WORK REQUIRED »
Copy out every line of the data that has the word "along" somewhere in it.

AVAILABLE DATA »
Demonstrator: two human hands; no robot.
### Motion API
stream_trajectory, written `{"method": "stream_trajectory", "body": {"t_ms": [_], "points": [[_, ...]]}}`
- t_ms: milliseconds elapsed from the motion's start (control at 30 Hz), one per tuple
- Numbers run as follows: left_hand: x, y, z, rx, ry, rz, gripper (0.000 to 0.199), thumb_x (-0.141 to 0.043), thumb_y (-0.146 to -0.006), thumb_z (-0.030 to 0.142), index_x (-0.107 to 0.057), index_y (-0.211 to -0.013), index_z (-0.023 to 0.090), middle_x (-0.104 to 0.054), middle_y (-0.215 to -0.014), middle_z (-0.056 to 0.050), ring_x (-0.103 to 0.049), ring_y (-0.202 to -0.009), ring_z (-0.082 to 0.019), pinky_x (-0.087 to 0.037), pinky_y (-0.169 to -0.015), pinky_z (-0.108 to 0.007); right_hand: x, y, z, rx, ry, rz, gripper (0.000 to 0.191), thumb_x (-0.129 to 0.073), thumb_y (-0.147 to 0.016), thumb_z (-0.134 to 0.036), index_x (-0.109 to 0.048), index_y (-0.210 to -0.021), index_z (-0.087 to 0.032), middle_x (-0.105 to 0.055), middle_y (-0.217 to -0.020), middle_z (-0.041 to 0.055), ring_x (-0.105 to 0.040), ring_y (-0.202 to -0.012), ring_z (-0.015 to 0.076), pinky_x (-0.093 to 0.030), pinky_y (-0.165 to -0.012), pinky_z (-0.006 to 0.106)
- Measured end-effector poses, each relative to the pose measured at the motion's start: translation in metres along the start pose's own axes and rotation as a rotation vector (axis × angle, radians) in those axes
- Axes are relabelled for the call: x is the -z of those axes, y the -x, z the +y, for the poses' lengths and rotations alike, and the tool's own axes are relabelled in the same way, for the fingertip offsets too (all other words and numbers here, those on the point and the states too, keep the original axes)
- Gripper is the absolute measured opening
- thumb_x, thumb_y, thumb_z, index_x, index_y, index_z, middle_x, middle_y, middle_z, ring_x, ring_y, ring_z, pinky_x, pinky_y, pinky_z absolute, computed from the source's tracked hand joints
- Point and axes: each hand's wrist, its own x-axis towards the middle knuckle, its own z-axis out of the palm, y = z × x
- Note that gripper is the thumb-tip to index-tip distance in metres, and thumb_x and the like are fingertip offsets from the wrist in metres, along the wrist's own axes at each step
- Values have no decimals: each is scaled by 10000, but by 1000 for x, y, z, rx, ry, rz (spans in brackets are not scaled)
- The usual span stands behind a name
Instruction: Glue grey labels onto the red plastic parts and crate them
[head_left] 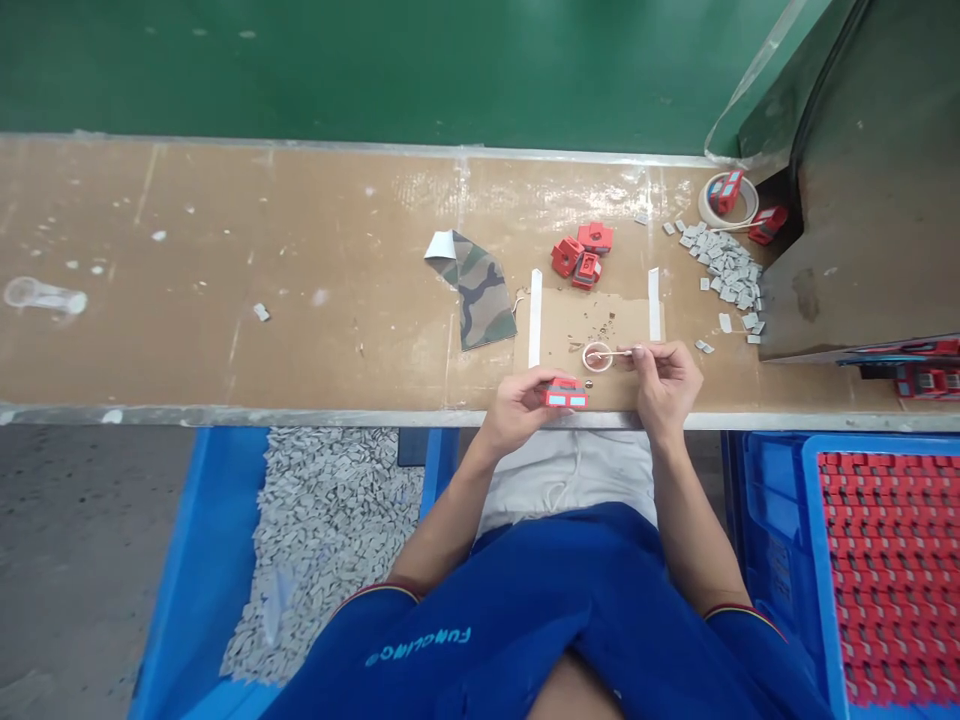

SOLUTION FOR THIS TASK »
- Measured end-effector poses, each relative to the pose measured at the motion's start: translation in metres along the start pose's own axes and rotation as a rotation vector (axis × angle, radians) in those axes
- Note that gripper is the thumb-tip to index-tip distance in metres, and thumb_x and the like are fingertip offsets from the wrist in metres, along the wrist's own axes at each step

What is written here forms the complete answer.